India’s corporates are coping with the sharp slowdown in the economy and the adverse impact of a falling currency, but just about. While Asian Paints Ltd has beaten the Street with a handsome topline growth of 18% year-on-year, the huge losses reported for the second quarter of Rs 1,072 crore at Adani Power and of Rs 990 crore by
Jet Airways are a grim reminder that companies remain over-leveraged and are vulnerable to the vagaries of the rupee. Gross margins at Exide, for instance, were dented 115 basis points y-o-y, dragging down profit.

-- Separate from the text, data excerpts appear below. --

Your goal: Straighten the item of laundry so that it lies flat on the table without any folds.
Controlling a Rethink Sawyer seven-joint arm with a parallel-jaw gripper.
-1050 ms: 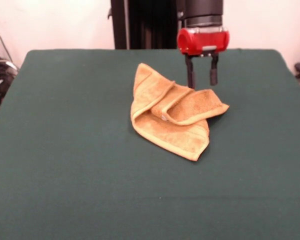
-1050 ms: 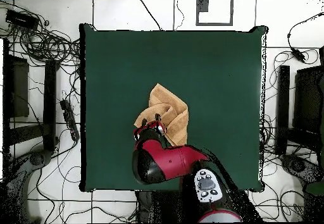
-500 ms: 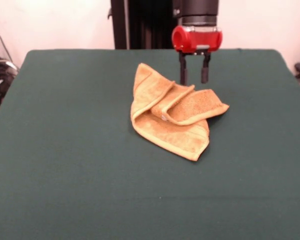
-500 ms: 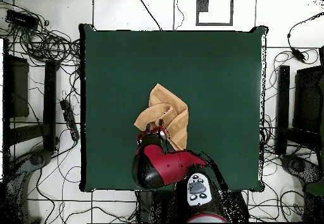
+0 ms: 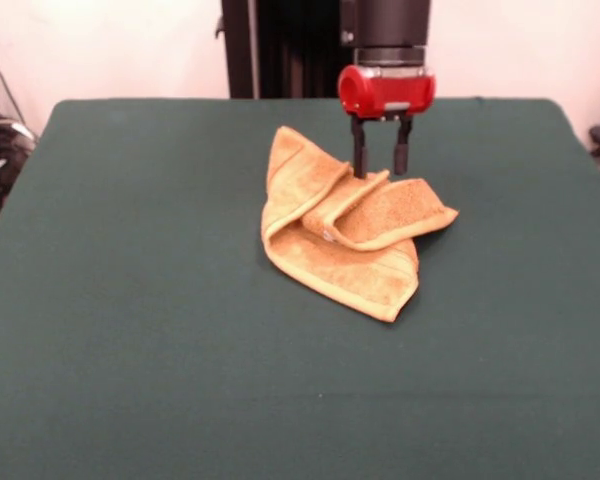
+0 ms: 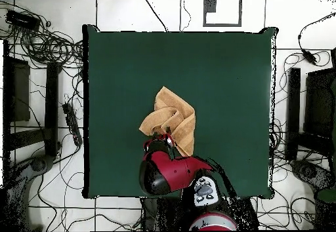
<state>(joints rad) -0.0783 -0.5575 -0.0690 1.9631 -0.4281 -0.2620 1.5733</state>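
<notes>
The orange-tan towel (image 5: 345, 230) lies crumpled near the middle of the dark green table (image 5: 130, 300), with folded flaps and a raised ridge across its top. Overhead, the towel (image 6: 172, 119) shows as a bunched diamond shape. My gripper (image 5: 379, 168) hangs open over the towel's far edge, its two dark fingers (image 5: 358, 155) spread, the left one at the top of the ridge. From above, the red gripper body (image 6: 161, 152) covers the towel's edge nearest the robot's base.
Green cloth runs wide on all sides of the towel. Cables and dark equipment (image 6: 39, 131) lie on the floor beside the table (image 6: 223, 72). A black column (image 5: 280, 45) stands behind the far edge.
My gripper has shifted leftward in the front view, from beside the towel's right flap to over its ridge. It stays open. The towel has not moved.
</notes>
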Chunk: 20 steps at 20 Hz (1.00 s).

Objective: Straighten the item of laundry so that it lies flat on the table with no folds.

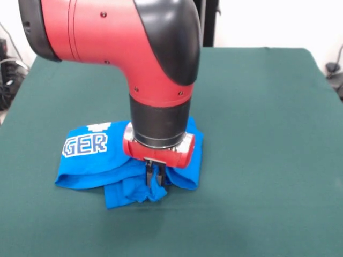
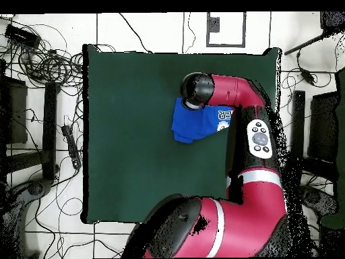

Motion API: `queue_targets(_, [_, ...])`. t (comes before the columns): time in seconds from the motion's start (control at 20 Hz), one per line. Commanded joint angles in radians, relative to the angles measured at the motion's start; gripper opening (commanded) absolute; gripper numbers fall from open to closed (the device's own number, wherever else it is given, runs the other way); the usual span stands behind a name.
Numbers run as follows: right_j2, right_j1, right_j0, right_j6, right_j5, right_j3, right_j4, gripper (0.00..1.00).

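Note:
The bright blue T-shirt (image 1: 88,163) lies crumpled and folded over on the dark green table (image 1: 257,107), with white letters "GER" showing at its left part. My gripper (image 1: 154,175) points straight down at the shirt's front edge. Its two black fingers stand close together and pinch a bunched fold of blue cloth. The arm's wrist hides the shirt's middle. In the overhead view the shirt (image 2: 192,125) shows as a small blue patch on the table (image 2: 135,135), partly under the arm (image 2: 232,91); the gripper itself is hidden there.
The red and black arm fills the upper left of the front view above the shirt. Cables and equipment (image 2: 47,67) lie on the floor around the table in the overhead view. Green cloth extends widely on all sides of the shirt.

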Motion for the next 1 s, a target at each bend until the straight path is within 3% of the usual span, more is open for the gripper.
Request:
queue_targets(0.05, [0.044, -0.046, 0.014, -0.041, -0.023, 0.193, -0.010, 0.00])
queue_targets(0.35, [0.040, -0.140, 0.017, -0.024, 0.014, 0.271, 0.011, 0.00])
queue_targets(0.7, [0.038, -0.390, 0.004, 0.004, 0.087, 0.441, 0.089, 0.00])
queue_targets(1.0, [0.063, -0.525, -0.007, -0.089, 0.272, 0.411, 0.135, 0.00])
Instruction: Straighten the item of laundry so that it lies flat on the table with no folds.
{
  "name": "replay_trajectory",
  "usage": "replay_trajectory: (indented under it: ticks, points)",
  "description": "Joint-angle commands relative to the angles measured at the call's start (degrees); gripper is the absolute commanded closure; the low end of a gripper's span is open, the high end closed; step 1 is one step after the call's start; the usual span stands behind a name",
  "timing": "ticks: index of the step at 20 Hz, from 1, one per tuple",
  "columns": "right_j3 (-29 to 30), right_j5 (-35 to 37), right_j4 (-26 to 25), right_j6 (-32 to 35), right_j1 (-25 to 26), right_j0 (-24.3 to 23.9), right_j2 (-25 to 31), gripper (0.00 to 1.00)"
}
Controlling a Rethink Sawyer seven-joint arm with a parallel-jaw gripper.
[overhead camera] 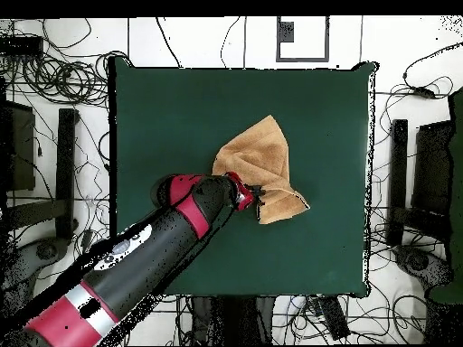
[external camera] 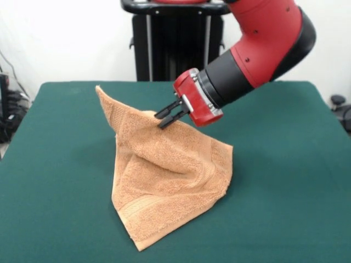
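Note:
The orange-tan towel is crumpled and partly raised off the green table near its middle. One corner points up to the far left, and a woven band shows near its front corner. My gripper reaches in from the right with its fingers closed on a raised fold at the towel's upper edge, so the cloth hangs like a tent. In the overhead view the towel lies right of the table's centre, and my gripper is at its lower edge.
The black pedestal stands at the table's far side. My red and black arm crosses the lower left of the table in the overhead view. Cables and dark equipment lie on the floor around the table.

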Motion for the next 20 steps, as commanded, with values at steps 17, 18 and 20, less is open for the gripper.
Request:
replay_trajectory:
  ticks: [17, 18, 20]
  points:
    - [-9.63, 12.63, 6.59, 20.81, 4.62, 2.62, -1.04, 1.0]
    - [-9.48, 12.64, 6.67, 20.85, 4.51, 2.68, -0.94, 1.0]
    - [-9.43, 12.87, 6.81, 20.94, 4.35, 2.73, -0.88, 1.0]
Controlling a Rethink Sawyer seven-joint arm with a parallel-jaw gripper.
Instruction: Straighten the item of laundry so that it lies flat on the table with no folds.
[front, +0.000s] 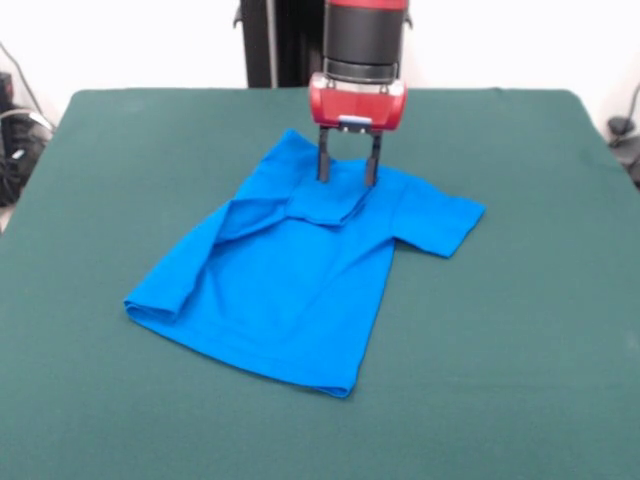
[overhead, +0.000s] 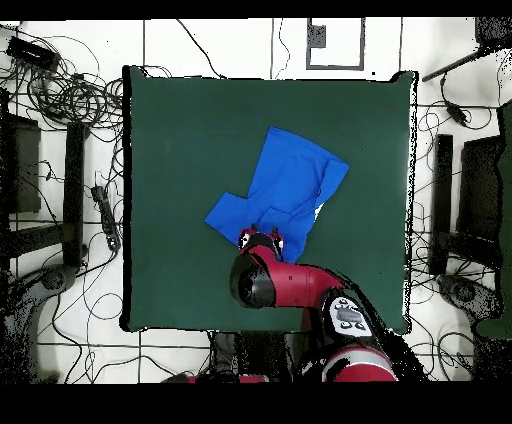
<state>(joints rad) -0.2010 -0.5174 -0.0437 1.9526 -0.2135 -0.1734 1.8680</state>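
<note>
The item of laundry (front: 290, 290) is a bright blue T-shirt lying plain side up on the green table (front: 520, 330). One sleeve spreads out at the right in the front view. The other side is folded inward, with a flap of cloth doubled over near the collar and a long crease down the left edge. My gripper (front: 348, 176) hangs over the collar end, open, its two dark fingers (front: 324, 165) straddling the folded flap with their tips at the cloth. In the overhead view the shirt (overhead: 285, 180) lies above the gripper (overhead: 262, 236).
Green felt surrounds the shirt on all sides, widest toward the front edge. Cables and equipment (overhead: 60, 90) lie on the floor beyond the table's edges. The red arm (overhead: 300, 290) reaches in over the near side of the table in the overhead view.
</note>
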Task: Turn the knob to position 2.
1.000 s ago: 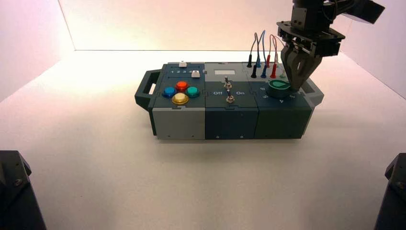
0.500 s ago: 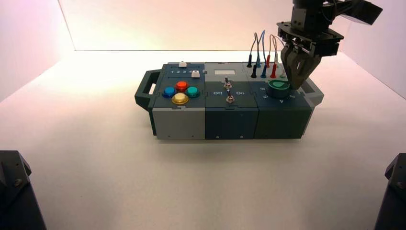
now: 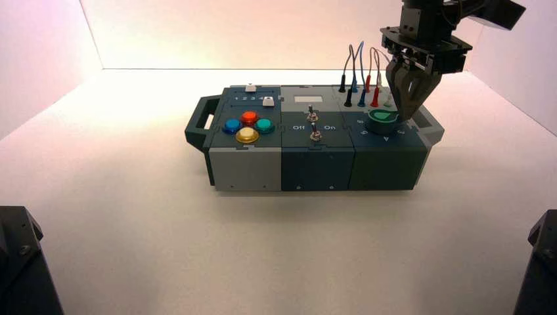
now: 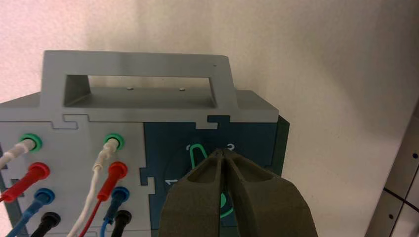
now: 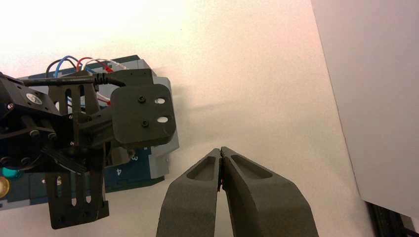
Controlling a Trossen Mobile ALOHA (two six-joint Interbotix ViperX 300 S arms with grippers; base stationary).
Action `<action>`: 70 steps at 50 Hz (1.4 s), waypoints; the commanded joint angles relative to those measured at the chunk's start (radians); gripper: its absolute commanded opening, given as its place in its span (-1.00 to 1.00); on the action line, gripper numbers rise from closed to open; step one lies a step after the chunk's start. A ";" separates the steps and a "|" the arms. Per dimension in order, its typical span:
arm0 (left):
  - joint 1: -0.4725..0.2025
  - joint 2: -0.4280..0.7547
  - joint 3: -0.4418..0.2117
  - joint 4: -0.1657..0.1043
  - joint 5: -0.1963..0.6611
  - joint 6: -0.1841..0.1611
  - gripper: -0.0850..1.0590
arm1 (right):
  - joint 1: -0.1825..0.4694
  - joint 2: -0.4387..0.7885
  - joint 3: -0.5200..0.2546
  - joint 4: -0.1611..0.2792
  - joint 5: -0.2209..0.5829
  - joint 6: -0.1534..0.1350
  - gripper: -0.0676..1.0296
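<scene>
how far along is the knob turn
Done: the left gripper is down at the knob, fingers shut, tips beside its pointer. In hand: apparently nudging the pointer round. Left: confirming position 2; the mark it faces is unreadable here. The right gripper waits shut, off to the side.

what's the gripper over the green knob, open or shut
Shut: in the left wrist view the left gripper has its fingers meeting tip to tip above the knob.

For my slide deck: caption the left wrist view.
Shut left gripper poised over the green knob, near the grey handle.
</scene>
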 commanded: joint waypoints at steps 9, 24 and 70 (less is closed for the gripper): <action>0.003 -0.025 -0.028 0.000 0.003 0.008 -0.91 | -0.006 0.003 -0.012 0.000 -0.009 0.002 -0.92; 0.005 -0.015 -0.032 0.000 0.003 0.011 -0.91 | -0.006 0.003 -0.011 0.000 -0.009 0.002 -0.92; -0.002 -0.178 -0.014 -0.012 0.009 -0.002 -0.91 | -0.008 0.003 -0.009 0.003 -0.003 -0.011 -0.92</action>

So, while a Tata Consultancy Services may be bagging more clients across the globe, business at home is dull. With the construction sector coming apart, demand for materials like cement is weak — UltraTech Cement Ltd’s net profit crashed 52% y-o-y while at Ambuja Cements Ltd, operating profits plunged 50% y-o-y on lower realisations, which dipped 9% y-o-y.
With Larsen & Toubro (L&T) CFO R Shankar Raman observing that the private sector seemed to have taken a breather from investing, it would appear the capex environment is yet to improve. L&T saw decent order inflows — a big chunk of it coming from overseas — and so retained its revenue guidance of 15% and order guidance of 20% for the year.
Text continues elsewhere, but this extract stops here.